**Required action:** A faithful, word-for-word copy of the records is required, and it must contain no pictures.

(Records drawn from a dataset)
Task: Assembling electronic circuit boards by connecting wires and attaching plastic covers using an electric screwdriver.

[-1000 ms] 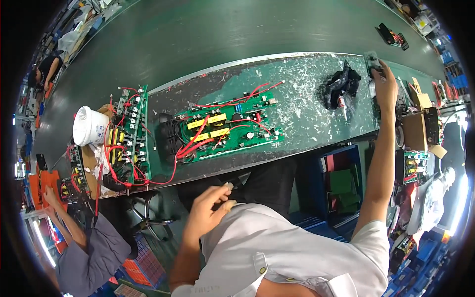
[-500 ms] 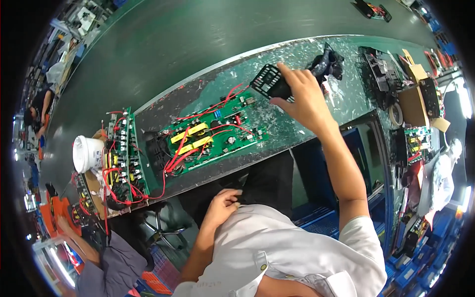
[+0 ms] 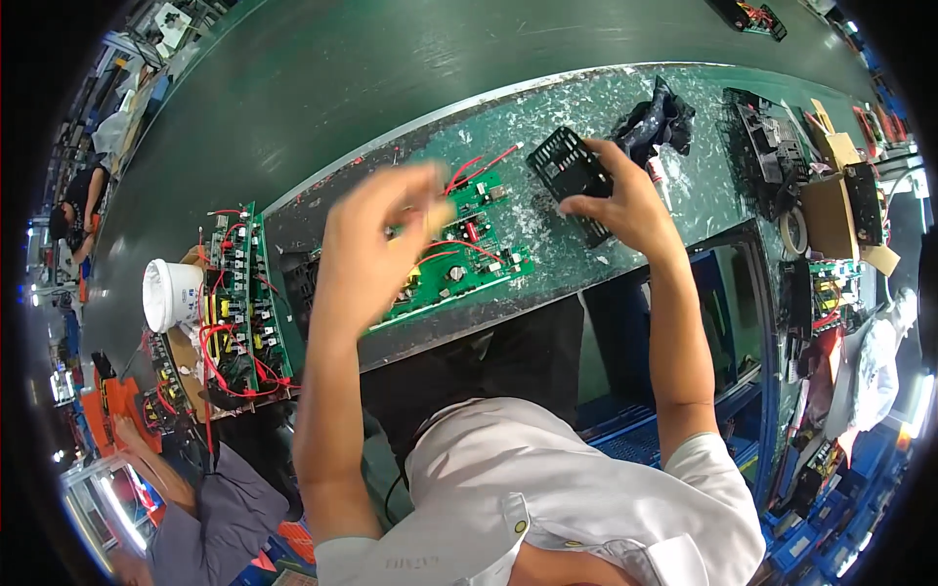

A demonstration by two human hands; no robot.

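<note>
My right hand [image 3: 633, 200] is closed round the edge of a black slotted plastic panel [image 3: 575, 181], held at the bench right of the circuit board. My left hand [image 3: 376, 244] is smeared by motion above the green circuit board [image 3: 489, 259] and covers much of it, including most of its yellow parts. Whether its fingers hold anything cannot be made out. Red wires [image 3: 486, 168] rise from the board's far edge. The black part at the board's left end is mostly hidden behind my left forearm.
Several upright circuit boards [image 3: 262, 322] stand at the left beside a white bucket [image 3: 171, 295]. A crumpled black bag [image 3: 657, 122] lies beyond my right hand. Black panels [image 3: 767, 142], a tape roll [image 3: 793, 230] and a cardboard box [image 3: 831, 217] are at the right. A co-worker's arm [image 3: 156, 464] shows lower left.
My left hand has risen from my lap to above the circuit board. My right hand has shifted slightly right and nearer with the black panel, which has turned.
</note>
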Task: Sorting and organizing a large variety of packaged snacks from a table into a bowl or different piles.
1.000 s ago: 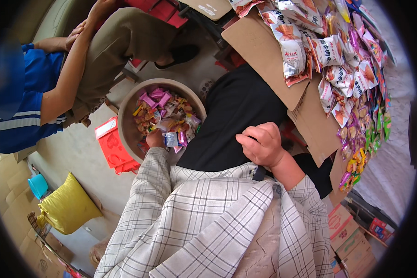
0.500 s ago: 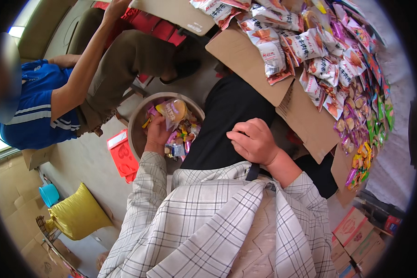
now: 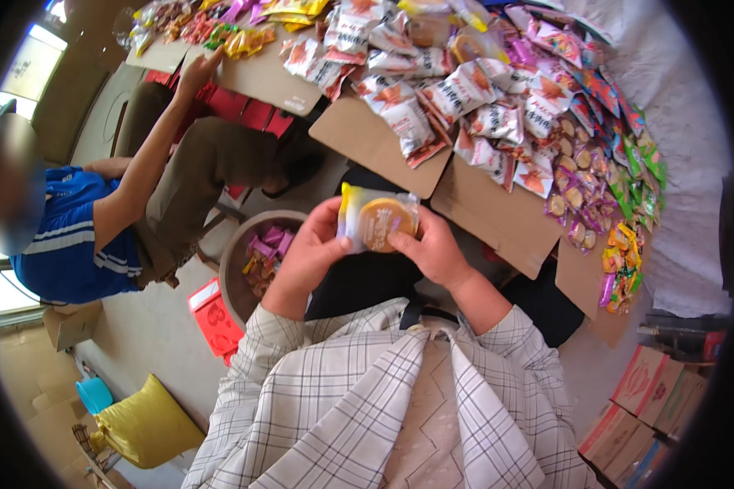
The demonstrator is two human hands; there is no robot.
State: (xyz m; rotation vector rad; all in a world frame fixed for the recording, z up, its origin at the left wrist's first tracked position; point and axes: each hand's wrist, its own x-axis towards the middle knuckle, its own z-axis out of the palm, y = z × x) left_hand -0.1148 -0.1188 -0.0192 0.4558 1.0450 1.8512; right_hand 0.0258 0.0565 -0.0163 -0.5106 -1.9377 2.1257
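Observation:
A round golden-brown biscuit in a clear wrapper [image 3: 379, 222] with yellow and purple at one end is held between both hands above my lap. My left hand [image 3: 311, 246] pinches the wrapper's yellow end. On the other side, my right hand [image 3: 439, 251] grips it, the thumb pressed on the front. Below and left of my left hand stands a round basin [image 3: 231, 259] with small wrapped sweets [image 3: 263, 259] inside; my left forearm hides part of it.
Cardboard flaps [image 3: 497, 220] edge a table heaped with white-and-red snack packets [image 3: 400, 114], purple-wrapped sweets [image 3: 575, 175] and green packets. A person in a blue shirt [image 3: 65, 216] sits at left, one hand [image 3: 197, 72] at the table. A red box [image 3: 214, 318] and yellow sack [image 3: 151, 424] lie on the floor.
My left hand has come up out of the basin with the wrapped biscuit, moving right. My right hand has moved slightly left and taken hold of it too. The view has shifted.

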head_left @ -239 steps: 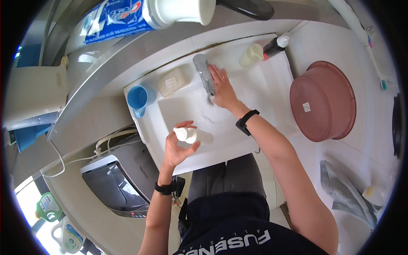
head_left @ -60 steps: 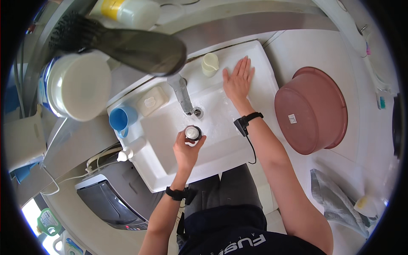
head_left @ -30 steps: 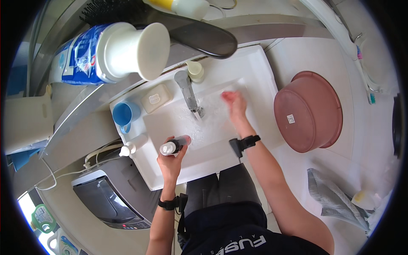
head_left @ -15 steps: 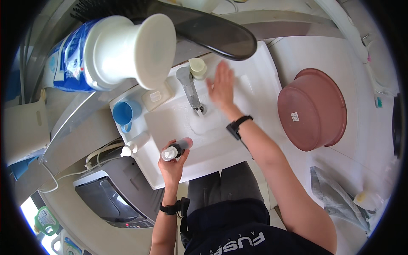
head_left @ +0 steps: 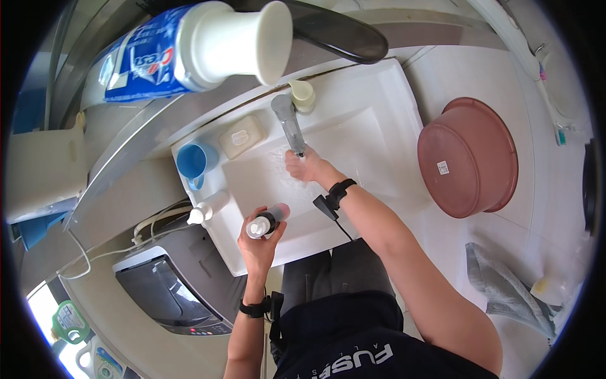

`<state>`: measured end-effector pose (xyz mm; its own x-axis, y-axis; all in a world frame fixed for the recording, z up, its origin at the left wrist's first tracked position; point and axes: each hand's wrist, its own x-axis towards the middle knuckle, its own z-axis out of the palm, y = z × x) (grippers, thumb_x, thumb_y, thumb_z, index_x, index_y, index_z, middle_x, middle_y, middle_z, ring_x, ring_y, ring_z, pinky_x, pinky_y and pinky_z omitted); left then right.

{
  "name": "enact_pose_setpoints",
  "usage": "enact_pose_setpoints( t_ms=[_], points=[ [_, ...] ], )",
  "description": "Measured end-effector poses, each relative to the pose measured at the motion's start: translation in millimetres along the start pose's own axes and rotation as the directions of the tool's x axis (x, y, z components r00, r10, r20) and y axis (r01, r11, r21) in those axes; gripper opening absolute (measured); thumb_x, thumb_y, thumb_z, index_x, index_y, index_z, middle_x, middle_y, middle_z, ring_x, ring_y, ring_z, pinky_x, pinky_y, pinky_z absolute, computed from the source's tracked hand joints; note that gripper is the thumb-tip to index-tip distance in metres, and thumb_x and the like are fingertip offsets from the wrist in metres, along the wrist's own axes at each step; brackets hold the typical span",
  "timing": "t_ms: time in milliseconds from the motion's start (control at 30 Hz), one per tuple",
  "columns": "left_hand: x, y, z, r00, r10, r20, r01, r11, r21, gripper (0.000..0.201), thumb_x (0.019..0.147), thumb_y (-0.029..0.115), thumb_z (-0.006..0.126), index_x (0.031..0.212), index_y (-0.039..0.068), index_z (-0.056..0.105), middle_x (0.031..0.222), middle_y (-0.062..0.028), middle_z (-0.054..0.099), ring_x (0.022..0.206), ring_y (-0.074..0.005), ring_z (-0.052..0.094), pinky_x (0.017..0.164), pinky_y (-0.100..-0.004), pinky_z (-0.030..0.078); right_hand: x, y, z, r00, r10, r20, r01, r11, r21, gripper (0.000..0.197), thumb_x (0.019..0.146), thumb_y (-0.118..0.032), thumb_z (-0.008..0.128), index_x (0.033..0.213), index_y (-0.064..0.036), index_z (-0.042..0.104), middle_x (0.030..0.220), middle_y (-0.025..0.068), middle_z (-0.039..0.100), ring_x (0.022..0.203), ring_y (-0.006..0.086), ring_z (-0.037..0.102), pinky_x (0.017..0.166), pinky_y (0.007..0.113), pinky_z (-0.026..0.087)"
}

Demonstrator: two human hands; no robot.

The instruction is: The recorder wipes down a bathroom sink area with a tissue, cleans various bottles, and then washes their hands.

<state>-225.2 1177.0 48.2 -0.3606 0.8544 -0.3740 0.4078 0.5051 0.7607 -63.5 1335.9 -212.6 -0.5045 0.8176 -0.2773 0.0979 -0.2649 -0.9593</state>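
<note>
My left hand [head_left: 255,249] grips a small pump bottle [head_left: 270,219] with a white pump top, a black collar and a clear pinkish body. It holds the bottle over the near left edge of the white sink [head_left: 391,120]. Under the spout of the grey tap [head_left: 288,123], my right hand [head_left: 305,167] has its fingers curled in, with nothing seen in them. Water splashes in the basin beside it. A pale yellow-green bottle [head_left: 303,95] stands right behind the tap.
On the sink's left ledge are a soap box [head_left: 243,136], a blue cup [head_left: 195,162] and a white bottle [head_left: 209,205]. A reddish basin [head_left: 467,158] leans at the right. Overhead hang a blue-and-white tube [head_left: 158,54] and a black brush handle [head_left: 341,38]. A washing machine [head_left: 170,287] sits lower left.
My right hand has come down and left from beside the tap to under its spout, its spread fingers now curled. The left hand still holds the pump bottle.
</note>
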Motion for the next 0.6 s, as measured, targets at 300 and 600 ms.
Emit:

**Your solution:**
Task: Assembling electronic circuit boards by connecting wires and attaching plastic covers using an electric screwdriver.

[-1000 ms] 
[-500 ms] 
[+0 ms] 

A demonstration by two human hands; no robot.

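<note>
My right hand [image 3: 633, 200] is closed round the edge of a black slotted plastic panel [image 3: 575, 181], held at the bench right of the circuit board. My left hand [image 3: 376, 244] is smeared by motion above the green circuit board [image 3: 489, 259] and covers much of it, including most of its yellow parts. Whether its fingers hold anything cannot be made out. Red wires [image 3: 486, 168] rise from the board's far edge. The black part at the board's left end is mostly hidden behind my left forearm.
Several upright circuit boards [image 3: 262, 322] stand at the left beside a white bucket [image 3: 171, 295]. A crumpled black bag [image 3: 657, 122] lies beyond my right hand. Black panels [image 3: 767, 142], a tape roll [image 3: 793, 230] and a cardboard box [image 3: 831, 217] are at the right. A co-worker's arm [image 3: 156, 464] shows lower left.
My left hand has risen from my lap to above the circuit board. My right hand has shifted slightly right and nearer with the black panel, which has turned.
</note>
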Task: Sorting and organizing a large variety of packaged snacks from a table into a bowl or different piles.
1.000 s ago: 
0.500 s ago: 
now: 
The demonstrator is two human hands; there is no robot.
State: (xyz m; rotation vector rad; all in a world frame fixed for the recording, z up, its origin at the left wrist's first tracked position; point and axes: each hand's wrist, its own x-axis towards the middle knuckle, its own z-axis out of the palm, y = z × x) left_hand -0.1148 -0.1188 -0.0192 0.4558 1.0450 1.8512; right_hand 0.0258 0.0565 -0.0163 -0.5106 -1.9377 2.1257
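Observation:
A round golden-brown biscuit in a clear wrapper [image 3: 379, 222] with yellow and purple at one end is held between both hands above my lap. My left hand [image 3: 311, 246] pinches the wrapper's yellow end. On the other side, my right hand [image 3: 439, 251] grips it, the thumb pressed on the front. Below and left of my left hand stands a round basin [image 3: 231, 259] with small wrapped sweets [image 3: 263, 259] inside; my left forearm hides part of it.
Cardboard flaps [image 3: 497, 220] edge a table heaped with white-and-red snack packets [image 3: 400, 114], purple-wrapped sweets [image 3: 575, 175] and green packets. A person in a blue shirt [image 3: 65, 216] sits at left, one hand [image 3: 197, 72] at the table. A red box [image 3: 214, 318] and yellow sack [image 3: 151, 424] lie on the floor.
My left hand has come up out of the basin with the wrapped biscuit, moving right. My right hand has moved slightly left and taken hold of it too. The view has shifted.
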
head_left @ -239 steps: 
head_left @ -60 steps: 
head_left @ -30 steps: 
head_left @ -15 steps: 
head_left @ +0 steps: 

`<state>`: measured end-effector pose (xyz mm; its own x-axis, y-axis; all in a world frame fixed for the recording, z up, its origin at the left wrist's first tracked position; point and axes: each hand's wrist, its own x-axis towards the middle knuckle, its own z-axis out of the palm, y = z × x) (grippers, thumb_x, thumb_y, thumb_z, index_x, index_y, index_z, middle_x, middle_y, middle_z, ring_x, ring_y, ring_z, pinky_x, pinky_y and pinky_z omitted); left then right.

{
  "name": "enact_pose_setpoints",
  "usage": "enact_pose_setpoints( t_ms=[_], points=[ [_, ...] ], )",
  "description": "Measured end-effector poses, each relative to the pose measured at the motion's start: translation in millimetres along the start pose's own axes and rotation as the directions of the tool's x axis (x, y, z components r00, r10, r20) and y axis (r01, r11, r21) in those axes; gripper opening absolute (measured); thumb_x, thumb_y, thumb_z, index_x, index_y, index_z, middle_x, middle_y, middle_z, ring_x, ring_y, ring_z, pinky_x, pinky_y, pinky_z absolute, computed from the source's tracked hand joints; note that gripper is the thumb-tip to index-tip distance in metres, and thumb_x and the like are fingertip offsets from the wrist in metres, along the wrist's own axes at each step; brackets hold the typical span",
  "timing": "t_ms: time in milliseconds from the motion's start (control at 30 Hz), one per tuple",
  "columns": "left_hand: x, y, z, r00, r10, r20, r01, r11, r21, gripper (0.000..0.201), thumb_x (0.019..0.147), thumb_y (-0.029..0.115), thumb_z (-0.006..0.126), index_x (0.031..0.212), index_y (-0.039..0.068), index_z (-0.056..0.105), middle_x (0.031..0.222), middle_y (-0.062..0.028), middle_z (-0.054..0.099), ring_x (0.022..0.206), ring_y (-0.074..0.005), ring_z (-0.052..0.094), pinky_x (0.017..0.164), pinky_y (-0.100..-0.004), pinky_z (-0.030..0.078); right_hand: x, y, z, r00, r10, r20, r01, r11, r21, gripper (0.000..0.197), thumb_x (0.019..0.146), thumb_y (-0.118..0.032), thumb_z (-0.008..0.128), index_x (0.033..0.213), index_y (-0.064..0.036), index_z (-0.042..0.104), middle_x (0.030..0.220), middle_y (-0.025..0.068), middle_z (-0.039..0.100), ring_x (0.022..0.203), ring_y (-0.006..0.086), ring_z (-0.037..0.102), pinky_x (0.017..0.166), pinky_y (0.007..0.113), pinky_z (-0.026..0.087)"
}

Demonstrator: two human hands; no robot.

The instruction is: The recorder wipes down a bathroom sink area with a tissue, cleans various bottles, and then washes their hands.

<state>-225.2 1177.0 48.2 -0.3606 0.8544 -0.3740 0.4078 0.5051 0.7607 -63.5 1335.9 -212.6 -0.5045 0.8176 -0.2773 0.0979 -0.2649 -0.9593</state>
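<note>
My left hand [head_left: 255,249] grips a small pump bottle [head_left: 270,219] with a white pump top, a black collar and a clear pinkish body. It holds the bottle over the near left edge of the white sink [head_left: 391,120]. Under the spout of the grey tap [head_left: 288,123], my right hand [head_left: 305,167] has its fingers curled in, with nothing seen in them. Water splashes in the basin beside it. A pale yellow-green bottle [head_left: 303,95] stands right behind the tap.
On the sink's left ledge are a soap box [head_left: 243,136], a blue cup [head_left: 195,162] and a white bottle [head_left: 209,205]. A reddish basin [head_left: 467,158] leans at the right. Overhead hang a blue-and-white tube [head_left: 158,54] and a black brush handle [head_left: 341,38]. A washing machine [head_left: 170,287] sits lower left.
My right hand has come down and left from beside the tap to under its spout, its spread fingers now curled. The left hand still holds the pump bottle.
</note>
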Motion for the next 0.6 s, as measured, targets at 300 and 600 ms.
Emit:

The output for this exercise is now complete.